Everything in the listing should be copied exactly, save for the pictures.
════
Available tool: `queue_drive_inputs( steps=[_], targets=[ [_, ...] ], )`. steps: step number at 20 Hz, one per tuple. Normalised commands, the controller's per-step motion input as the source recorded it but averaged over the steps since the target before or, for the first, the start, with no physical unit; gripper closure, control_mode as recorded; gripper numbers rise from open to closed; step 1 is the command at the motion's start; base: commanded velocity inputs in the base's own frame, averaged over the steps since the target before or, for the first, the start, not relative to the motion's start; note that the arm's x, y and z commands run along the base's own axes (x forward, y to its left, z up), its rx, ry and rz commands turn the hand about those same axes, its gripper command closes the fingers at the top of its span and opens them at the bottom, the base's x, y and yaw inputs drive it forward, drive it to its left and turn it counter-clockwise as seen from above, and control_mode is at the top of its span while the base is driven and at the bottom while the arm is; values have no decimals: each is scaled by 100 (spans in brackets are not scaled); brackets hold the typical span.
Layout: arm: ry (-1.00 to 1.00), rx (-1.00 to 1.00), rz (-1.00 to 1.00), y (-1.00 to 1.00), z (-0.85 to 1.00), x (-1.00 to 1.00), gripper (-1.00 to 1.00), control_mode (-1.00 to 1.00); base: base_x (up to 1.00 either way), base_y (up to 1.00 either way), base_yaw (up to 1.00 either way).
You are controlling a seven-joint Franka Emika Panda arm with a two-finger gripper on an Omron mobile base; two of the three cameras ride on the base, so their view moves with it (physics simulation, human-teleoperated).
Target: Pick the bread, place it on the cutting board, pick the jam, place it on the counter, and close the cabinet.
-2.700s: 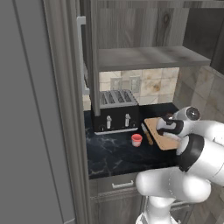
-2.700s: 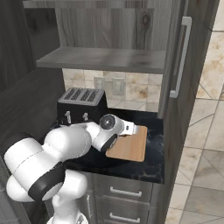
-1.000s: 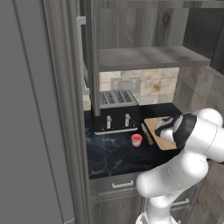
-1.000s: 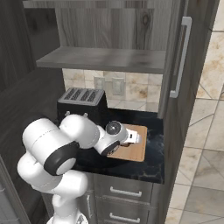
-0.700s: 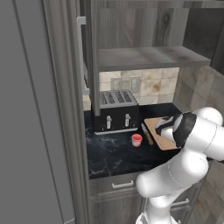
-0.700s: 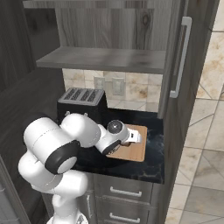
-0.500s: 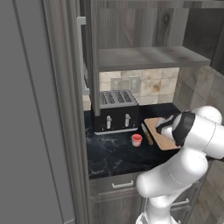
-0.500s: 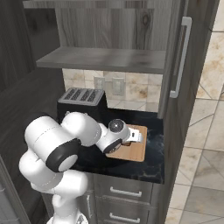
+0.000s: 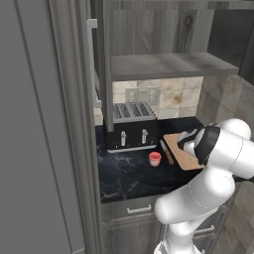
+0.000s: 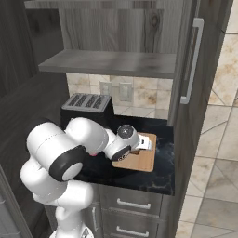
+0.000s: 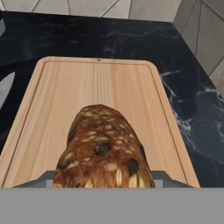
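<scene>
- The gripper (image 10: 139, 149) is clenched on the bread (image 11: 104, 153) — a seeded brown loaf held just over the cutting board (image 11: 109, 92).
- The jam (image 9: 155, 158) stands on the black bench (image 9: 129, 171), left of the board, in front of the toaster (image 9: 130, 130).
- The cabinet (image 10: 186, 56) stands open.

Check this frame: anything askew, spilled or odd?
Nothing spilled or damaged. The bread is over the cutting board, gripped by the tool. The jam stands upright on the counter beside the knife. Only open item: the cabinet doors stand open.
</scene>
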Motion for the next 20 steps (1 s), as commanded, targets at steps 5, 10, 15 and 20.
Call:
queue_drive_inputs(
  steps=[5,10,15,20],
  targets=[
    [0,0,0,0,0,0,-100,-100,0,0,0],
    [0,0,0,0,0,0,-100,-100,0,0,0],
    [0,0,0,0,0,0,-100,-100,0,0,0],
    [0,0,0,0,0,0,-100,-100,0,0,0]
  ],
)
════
EXERCISE ANSWER:
Available tool: `queue_drive_inputs( steps=[_], targets=[ [_, ...] ], )`. steps: step number at 20 Hz, one per tuple. Normalised commands, the controller's per-step motion input as the source recorded it but averaged over the steps since the target before or, for the first, the start, with no physical unit; gripper closure, control_mode as recorded; gripper numbers rise from open to closed; step 1 is the command at the motion's start; base: commanded velocity inputs in the base's own frame, averaged over the steps since the target before or, for the first, the start, not relative to the motion's start; note that the arm's x, y and z commands run along the base's own axes (x forward, y to its left, z up), its rx, ry and rz commands turn the hand about those same axes, its gripper command closes the fingers at the top of its span and opens them at the bottom, the base's x, y and yaw inputs drive it forward, drive it to its left and turn it counter-clockwise as seen from above, and control_mode is at the top of its span while the base is driven and at the bottom while the arm is; values have no decimals: each is scaled by 100 (spans in brackets are not scaled); brackets hold the typical span.
Layout: arm: ry (-1.00 to 1.00), rx (-1.00 to 1.00), rz (-1.00 to 1.00), y (-1.00 to 1.00), z (-0.85 to 1.00), x (-1.00 to 1.00), gripper (-1.00 to 1.00), control_mode (-1.00 to 1.00); base: base_x (up to 1.00 either way), base_y (up to 1.00 either way), base_yaw (up to 1.00 either way).
You are controlling a seven-joint Franka Emika Panda arm with a two-finger gripper on an Omron mobile base; two of the three cameras ride on the base, so their view moves with it (physics simulation, human-teleoperated).
Target: Pick the bread, place it on the cutting board, pick the jam, place it on the counter, and close the cabinet.
-2.700s: 
-2.700s: 
-1.000s: 
-1.000s: 
-0.700s: 
-0.700s: 
-0.500s: 
-0.500s: 
+0.000s: 
+0.000s: 
+0.000s: 
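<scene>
- The gripper (image 10: 139, 149) is clenched on the bread (image 11: 104, 153) — a seeded brown loaf held just over the cutting board (image 11: 109, 92).
- The jam (image 9: 155, 158) stands on the black bench (image 9: 129, 171), left of the board, in front of the toaster (image 9: 130, 130).
- The cabinet (image 10: 186, 56) stands open.

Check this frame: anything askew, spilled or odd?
Nothing spilled or damaged. The bread is over the cutting board, gripped by the tool. The jam stands upright on the counter beside the knife. Only open item: the cabinet doors stand open.
</scene>
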Motion for the next 20 steps (1 s), as commanded, targets at steps 5, 10, 15 and 20.
Call:
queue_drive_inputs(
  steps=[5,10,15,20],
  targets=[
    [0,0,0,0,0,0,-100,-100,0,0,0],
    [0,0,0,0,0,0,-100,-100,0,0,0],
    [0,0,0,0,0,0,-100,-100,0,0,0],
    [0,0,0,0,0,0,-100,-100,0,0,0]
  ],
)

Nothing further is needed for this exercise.